* Exercise objective *
Write out each record below exactly, without pictures.

[Records contained in a dataset]
━━━━
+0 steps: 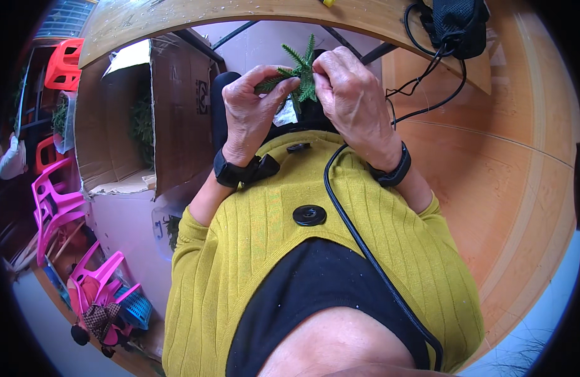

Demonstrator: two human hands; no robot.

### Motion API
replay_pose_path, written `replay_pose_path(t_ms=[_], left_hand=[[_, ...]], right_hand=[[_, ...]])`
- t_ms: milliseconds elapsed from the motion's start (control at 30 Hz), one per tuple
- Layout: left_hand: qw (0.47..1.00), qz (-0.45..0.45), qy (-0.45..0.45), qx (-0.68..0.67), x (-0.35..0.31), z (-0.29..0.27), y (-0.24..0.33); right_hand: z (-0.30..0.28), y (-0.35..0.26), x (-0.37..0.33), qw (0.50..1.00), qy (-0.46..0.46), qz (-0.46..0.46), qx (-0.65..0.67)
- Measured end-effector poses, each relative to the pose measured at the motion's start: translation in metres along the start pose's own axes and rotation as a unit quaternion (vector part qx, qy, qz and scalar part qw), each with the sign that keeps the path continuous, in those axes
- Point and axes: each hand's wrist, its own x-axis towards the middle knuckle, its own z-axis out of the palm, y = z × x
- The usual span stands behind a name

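Note:
Between my two hands, just short of the table edge, is a green artificial-looking fir sprig (pixel 306 78) with several needled fronds. My left hand (pixel 258 103) pinches a frond on its left side between thumb and fingers. On the other side my right hand (pixel 351 94) is closed, with thumb and fingertips against the sprig's upper right part. The fingers hide the exact point of that grip. Below the sprig, a pale, shiny patch like clear plastic (pixel 286 114) shows above my lap. Each wrist wears a black band.
A wooden table (pixel 252 14) spans the far side, with a black mesh pouch (pixel 461 28) and cables at its right. An open cardboard box (pixel 183 113) holding greenery stands at left. Pink plastic chairs (pixel 54 204), a red stool (pixel 65 65) and a blue basket (pixel 136 308) lie beyond.

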Motion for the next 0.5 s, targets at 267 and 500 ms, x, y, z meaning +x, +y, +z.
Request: replay_pose_path(t_ms=[267, 500], left_hand=[[0.997, 0.07, -0.009, 0.037, 0.0, -0.002, 0.001], [0.992, 0.115, -0.029, 0.051, 0.003, -0.004, 0.006]], right_hand=[[0.005, -0.004, 0.002, 0.997, 0.046, -0.022, 0.051], [0.002, 0.012, 0.002, 0.991, 0.014, -0.041, 0.126]])
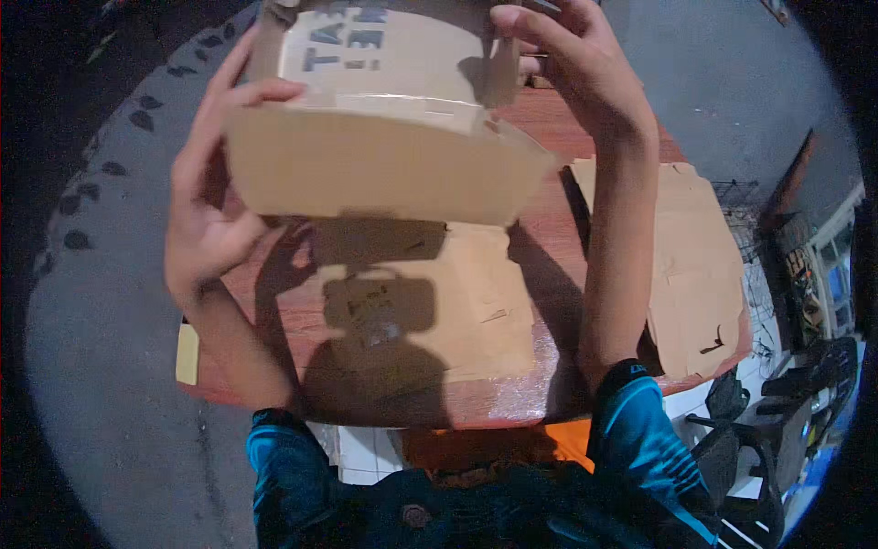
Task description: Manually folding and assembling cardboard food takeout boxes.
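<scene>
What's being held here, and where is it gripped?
A cardboard box: the left grip is on its left side, the right grip at its right side.

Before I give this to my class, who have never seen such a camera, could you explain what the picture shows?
There is no machine here. A person wears a wide fisheye camera on the head, looking down, so straight edges seem to bend. Their two bare hands, left hand and right hand, hold up a brown cardboard box with dark lettering. Below, on a reddish-brown table with curved edges, lies a flat tan cardboard piece, partly in shadow. More flat cardboard lies toward the right.
</scene>
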`<state>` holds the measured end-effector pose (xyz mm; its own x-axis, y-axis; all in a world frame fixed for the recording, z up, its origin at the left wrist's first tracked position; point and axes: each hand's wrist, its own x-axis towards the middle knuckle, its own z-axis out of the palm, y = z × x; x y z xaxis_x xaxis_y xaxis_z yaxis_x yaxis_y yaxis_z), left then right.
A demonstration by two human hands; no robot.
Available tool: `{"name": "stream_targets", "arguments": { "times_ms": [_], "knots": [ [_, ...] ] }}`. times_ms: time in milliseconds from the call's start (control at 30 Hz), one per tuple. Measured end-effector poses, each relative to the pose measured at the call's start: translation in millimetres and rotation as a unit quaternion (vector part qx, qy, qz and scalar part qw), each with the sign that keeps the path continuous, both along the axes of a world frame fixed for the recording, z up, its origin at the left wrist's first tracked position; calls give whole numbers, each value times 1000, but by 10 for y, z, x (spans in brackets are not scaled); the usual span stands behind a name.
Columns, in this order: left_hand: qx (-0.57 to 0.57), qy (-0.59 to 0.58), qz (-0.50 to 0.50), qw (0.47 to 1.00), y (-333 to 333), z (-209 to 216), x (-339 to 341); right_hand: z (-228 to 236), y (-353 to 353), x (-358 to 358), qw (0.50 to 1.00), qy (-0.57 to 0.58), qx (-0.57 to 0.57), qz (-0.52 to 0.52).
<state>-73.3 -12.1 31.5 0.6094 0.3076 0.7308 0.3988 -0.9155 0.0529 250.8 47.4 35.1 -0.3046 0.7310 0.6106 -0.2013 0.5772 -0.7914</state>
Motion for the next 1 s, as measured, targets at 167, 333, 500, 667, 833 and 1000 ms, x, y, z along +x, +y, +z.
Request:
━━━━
* Response area *
+0 steps: 

Demonstrator: two human hands; no robot.

### Motion API
replay_pose_path, written `replay_pose_path(t_ms=[_], left_hand=[[_, ...]], right_hand=[[_, ...]])`
- t_ms: milliseconds elapsed from the motion's start (control at 30 Hz), one per tuple
- Layout: left_hand: qw (0.47..1.00), qz (-0.45..0.45), qy (-0.45..0.45), qx (-0.68..0.67), x (-0.35..0.31), z (-0.29..0.27), y (-0.24..0.33); right_hand: z (-0.30..0.28), y (-0.35..0.26), x (-0.37..0.33), qw (0.50..1.00), qy (-0.46..0.46), qz (-0.46..0.46), qx (-0.65..0.67)
- Measured end-effector poses, each relative to the pose measured at the motion's start: translation in metres along the start pose's own axes and rotation as a unit quaternion (vector part qx, qy, qz and scalar part qw), each with the sign that keeps the path continuous, in those axes
- Point and axes: each hand's wrist, its own x-axis towards the middle knuckle, its own z-axis out of the palm, y = z × x
- The usual span stands behind a name

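Note:
Between my two hands, just short of the table edge, is a green artificial-looking fir sprig (pixel 306 78) with several needled fronds. My left hand (pixel 258 103) pinches a frond on its left side between thumb and fingers. On the other side my right hand (pixel 351 94) is closed, with thumb and fingertips against the sprig's upper right part. The fingers hide the exact point of that grip. Below the sprig, a pale, shiny patch like clear plastic (pixel 286 114) shows above my lap. Each wrist wears a black band.
A wooden table (pixel 252 14) spans the far side, with a black mesh pouch (pixel 461 28) and cables at its right. An open cardboard box (pixel 183 113) holding greenery stands at left. Pink plastic chairs (pixel 54 204), a red stool (pixel 65 65) and a blue basket (pixel 136 308) lie beyond.
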
Motion for the next 0.5 s, targets at 267 and 500 ms, x, y, z meaning +x, +y, +z.
Request: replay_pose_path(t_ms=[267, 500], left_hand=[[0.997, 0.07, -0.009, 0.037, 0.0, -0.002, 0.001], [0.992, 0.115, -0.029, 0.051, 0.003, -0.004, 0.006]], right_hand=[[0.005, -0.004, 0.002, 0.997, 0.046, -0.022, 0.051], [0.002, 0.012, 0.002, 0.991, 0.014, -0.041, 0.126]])
Task description: Manually folding and assembling cardboard food takeout boxes.
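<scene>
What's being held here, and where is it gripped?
A cardboard box: the left grip is on its left side, the right grip at its right side.

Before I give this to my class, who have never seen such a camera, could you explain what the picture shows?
There is no machine here. A person wears a wide fisheye camera on the head, looking down, so straight edges seem to bend. Their two bare hands, left hand and right hand, hold up a brown cardboard box with dark lettering. Below, on a reddish-brown table with curved edges, lies a flat tan cardboard piece, partly in shadow. More flat cardboard lies toward the right.
</scene>
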`<state>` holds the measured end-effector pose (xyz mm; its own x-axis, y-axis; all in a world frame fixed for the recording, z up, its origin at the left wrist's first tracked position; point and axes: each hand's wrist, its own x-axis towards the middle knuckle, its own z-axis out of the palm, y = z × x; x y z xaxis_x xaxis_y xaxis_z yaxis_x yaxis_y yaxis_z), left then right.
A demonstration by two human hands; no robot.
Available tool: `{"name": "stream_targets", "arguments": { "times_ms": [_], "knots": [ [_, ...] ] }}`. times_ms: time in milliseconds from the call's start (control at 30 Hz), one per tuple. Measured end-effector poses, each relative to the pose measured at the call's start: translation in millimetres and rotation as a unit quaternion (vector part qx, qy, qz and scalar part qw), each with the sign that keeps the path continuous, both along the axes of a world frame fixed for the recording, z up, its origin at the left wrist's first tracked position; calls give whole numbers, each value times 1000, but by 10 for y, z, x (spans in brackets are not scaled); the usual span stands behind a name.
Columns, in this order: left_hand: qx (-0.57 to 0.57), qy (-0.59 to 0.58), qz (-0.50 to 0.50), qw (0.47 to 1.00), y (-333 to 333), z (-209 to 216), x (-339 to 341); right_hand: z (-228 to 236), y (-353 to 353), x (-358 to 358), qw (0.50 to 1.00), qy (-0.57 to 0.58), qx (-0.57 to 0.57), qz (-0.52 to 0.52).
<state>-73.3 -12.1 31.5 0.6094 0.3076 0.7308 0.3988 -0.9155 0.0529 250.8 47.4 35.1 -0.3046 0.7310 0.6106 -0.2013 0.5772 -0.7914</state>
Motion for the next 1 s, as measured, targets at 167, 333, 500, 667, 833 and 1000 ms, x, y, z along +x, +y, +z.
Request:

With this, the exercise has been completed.